There are some insights into his character along the way, including that Dylan could be just as mundanely money-minded and self-absorbed as the next rock superstar. One night in 1973 at industry magnate David Geffen’s house, he played Joni Mitchell his forthcoming album Planet Waves. Mitchell returned the gesture by putting on her own yet-to-be released pioneering jazz rock masterpiece Court and Spark – and he fell asleep.

When his old friends the Band asked him to do a guest spot alongside pretty much every ’70s superstar going to their November 1976 farewell concert at the Winterland Ballroom in San Francisco – captured in Martin Scorsese’s The Last Waltz – he was the only person to refuse to be filmed. He relented five minutes before going on stage but allowed Scorsese to film him for only two songs. It wasn’t in the name of artistic purity. It was because he had his own movie in the works and he didn’t want the director of Taxi Driver to steal his thunder.

The most revealing portraits come from other people. In May 1975, with his marriage to Sara on the rocks, Dylan went to France to stay with a painter called David Oppenheim. “We screwed women, we drank, we ate,” Oppenheim remembered of the less than lofty time they spent together, describing his companion as “Pathetic and superb at the same time … Dylan is a bloke who invents everything. He’s the most egotistical person I know. Completely mad … This person who talked of nothing but love was very, very much on his own.”

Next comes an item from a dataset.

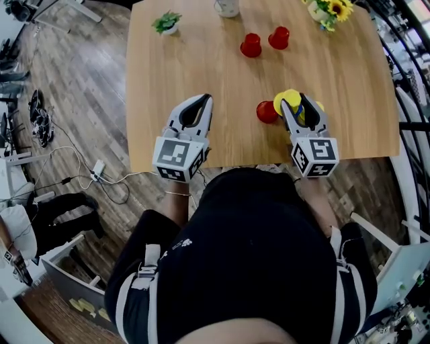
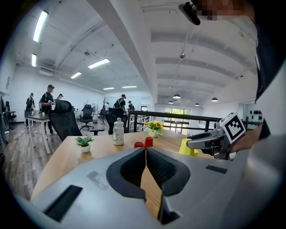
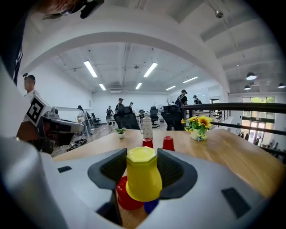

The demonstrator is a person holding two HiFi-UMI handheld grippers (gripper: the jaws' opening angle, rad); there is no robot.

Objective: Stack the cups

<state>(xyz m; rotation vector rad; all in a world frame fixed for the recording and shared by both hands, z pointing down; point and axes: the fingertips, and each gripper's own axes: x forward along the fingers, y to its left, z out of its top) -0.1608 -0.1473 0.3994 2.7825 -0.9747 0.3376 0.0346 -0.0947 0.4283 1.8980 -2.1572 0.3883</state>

Dylan’s 1975 masterpiece, Blood on the Tracks, is the focus of the book’s most compelling section. His son Jakob described it as “my parents talking”. It is impossible to hear Idiot Wind, Simple Twist of Fate and Tangled Up in Blue without interpreting them as lamentations on a marriage falling apart in the face of Dylan’s affair with Columbia Records employee Ellen Bernstein, however allegorical the words.

Heylin discovers that You’re a Big Girl Now, interpreted for the most part as an ode to Sara in the wake of the split, was written on tour in 1974 when the couple was still together. That seems to support a complaint Dylan made in 1985 to journalist and filmmaker Cameron Crowe: “I read that [You’re a Big Girl Now] was supposed to be about my wife. I wish somebody would ask me before they go ahead and print stuff like that.”

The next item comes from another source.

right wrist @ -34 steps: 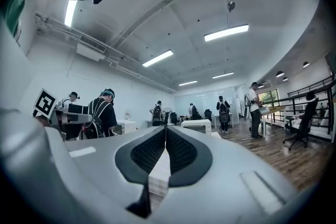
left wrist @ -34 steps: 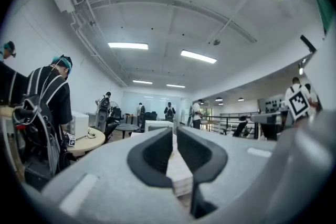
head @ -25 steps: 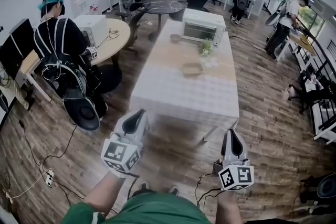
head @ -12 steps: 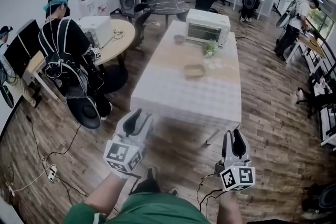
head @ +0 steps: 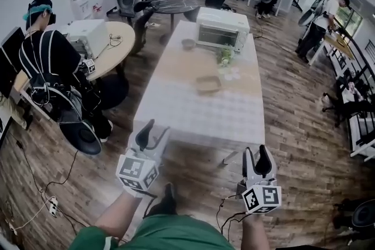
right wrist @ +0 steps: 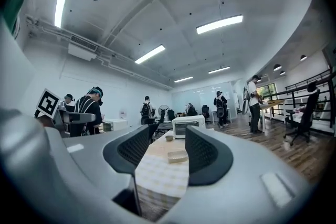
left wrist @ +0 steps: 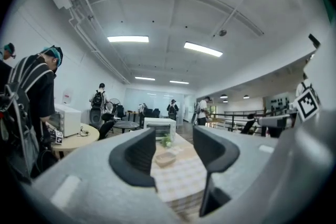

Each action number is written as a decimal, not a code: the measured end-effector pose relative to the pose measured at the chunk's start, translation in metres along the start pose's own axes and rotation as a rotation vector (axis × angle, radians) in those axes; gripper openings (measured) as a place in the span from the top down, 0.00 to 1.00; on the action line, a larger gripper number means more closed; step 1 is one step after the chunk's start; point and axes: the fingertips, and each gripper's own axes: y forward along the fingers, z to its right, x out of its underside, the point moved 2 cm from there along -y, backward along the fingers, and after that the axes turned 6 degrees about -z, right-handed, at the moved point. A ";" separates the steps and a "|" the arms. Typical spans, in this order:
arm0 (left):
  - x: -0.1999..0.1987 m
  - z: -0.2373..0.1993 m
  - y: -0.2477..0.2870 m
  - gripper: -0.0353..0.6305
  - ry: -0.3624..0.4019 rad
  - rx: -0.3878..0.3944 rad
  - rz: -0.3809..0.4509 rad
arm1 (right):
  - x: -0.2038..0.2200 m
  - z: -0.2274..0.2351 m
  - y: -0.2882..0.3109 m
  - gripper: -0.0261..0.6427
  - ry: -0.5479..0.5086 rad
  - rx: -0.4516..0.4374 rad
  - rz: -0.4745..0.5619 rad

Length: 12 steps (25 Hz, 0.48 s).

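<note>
I hold both grippers over the wood floor, short of the near end of a long table [head: 199, 117] with a checked cloth. My left gripper [head: 154, 130] is open and empty, and so is my right gripper [head: 254, 158]. On the table lie a shallow tan tray [head: 207, 84], a small bowl [head: 188, 43], a green plant [head: 225, 55] and, at the far end, a white oven [head: 221, 27]. The left gripper [left wrist: 173, 144] frames the tray [left wrist: 165, 158] and oven [left wrist: 160, 126] between its jaws. The right gripper [right wrist: 167, 147] does the same with the tray [right wrist: 177, 157].
A person with a backpack rig [head: 44, 61] stands at the left by a round table [head: 114, 44] holding a white appliance [head: 87, 37]. A black stool [head: 79, 136] and cables [head: 50, 202] are on the floor at left. More people and chairs are at the back and right.
Both grippers were shut and now stand open. They have tipped down, so the table shows between their jaws. I have moved a little closer to the table.
</note>
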 end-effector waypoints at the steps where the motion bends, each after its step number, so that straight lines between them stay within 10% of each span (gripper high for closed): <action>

But Dylan was almost certainly using the emotional fault lines in the marriage for poetic inspiration. “Ever the prophet,” Heylin writes, “by the time he recorded the song eight months later all the fears it expressed had come to pass. Indeed, it is that realisation which inhabits the recorded song and makes it so raw and real.”

If you have the patience, there are also vast blocks of writing given over to Dylan’s late ’70s-early ’80s Christian period, his return to glory after years in the creative wilderness with 1997 album Time Out of Mind, and his apparent mission through the ’80s to sleep with as many backing singers as possible.

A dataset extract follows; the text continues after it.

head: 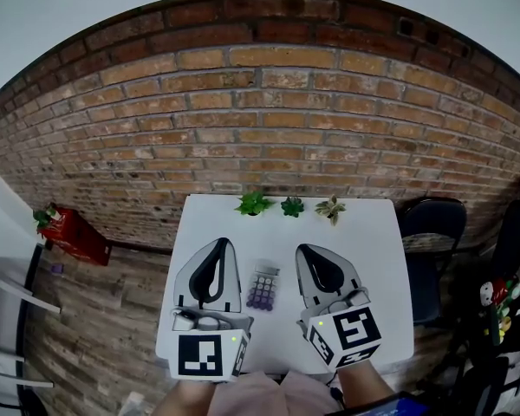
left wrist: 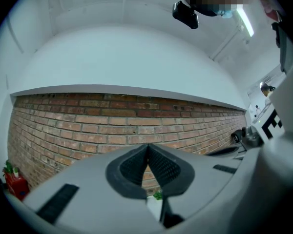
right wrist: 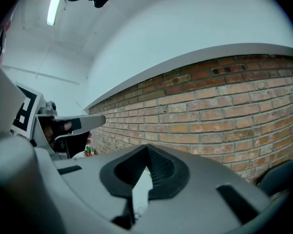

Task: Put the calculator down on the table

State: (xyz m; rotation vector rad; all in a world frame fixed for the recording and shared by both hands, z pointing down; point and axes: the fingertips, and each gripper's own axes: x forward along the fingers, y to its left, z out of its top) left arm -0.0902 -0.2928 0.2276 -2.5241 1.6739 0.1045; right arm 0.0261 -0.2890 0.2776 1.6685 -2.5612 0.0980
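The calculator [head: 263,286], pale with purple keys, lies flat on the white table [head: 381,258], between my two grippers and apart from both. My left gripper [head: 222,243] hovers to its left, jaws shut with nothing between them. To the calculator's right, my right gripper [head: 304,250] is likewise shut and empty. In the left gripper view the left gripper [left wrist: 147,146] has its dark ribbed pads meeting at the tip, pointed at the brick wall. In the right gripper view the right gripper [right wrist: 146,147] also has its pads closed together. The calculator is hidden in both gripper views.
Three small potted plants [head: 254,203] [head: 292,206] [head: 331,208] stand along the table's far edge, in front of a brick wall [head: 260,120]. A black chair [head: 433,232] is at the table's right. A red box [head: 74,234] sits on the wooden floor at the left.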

Heylin’s mannered prose can be grating, not least because he flits between dispassionate reportage and lofty opinion, dismissing one critic’s praise of Dylan’s 2020 album, Rough and Rowdy Ways as “arrant nonsense”, but the depth of the research is unquestionable.

Ultimately, the research is the point of the book, driven along as it is by the conviction that factual accuracy will unlock the secrets to artistic mystery. I can’t imagine anyone else poking, prodding and taking apart Dylan with as much forensic detail as Heylin has done here. The Dylanologists’ mission to uncover and record every last thing about a man who has spent a lifetime evading scrutiny was identified by Dylan in 1968. “Scholarly minds … take everything apart now, not only music – paintings, movies as well. The aspect of just letting it happen to you, to take you out of your thoughts at the moment, I don’t know what’s happened to that.”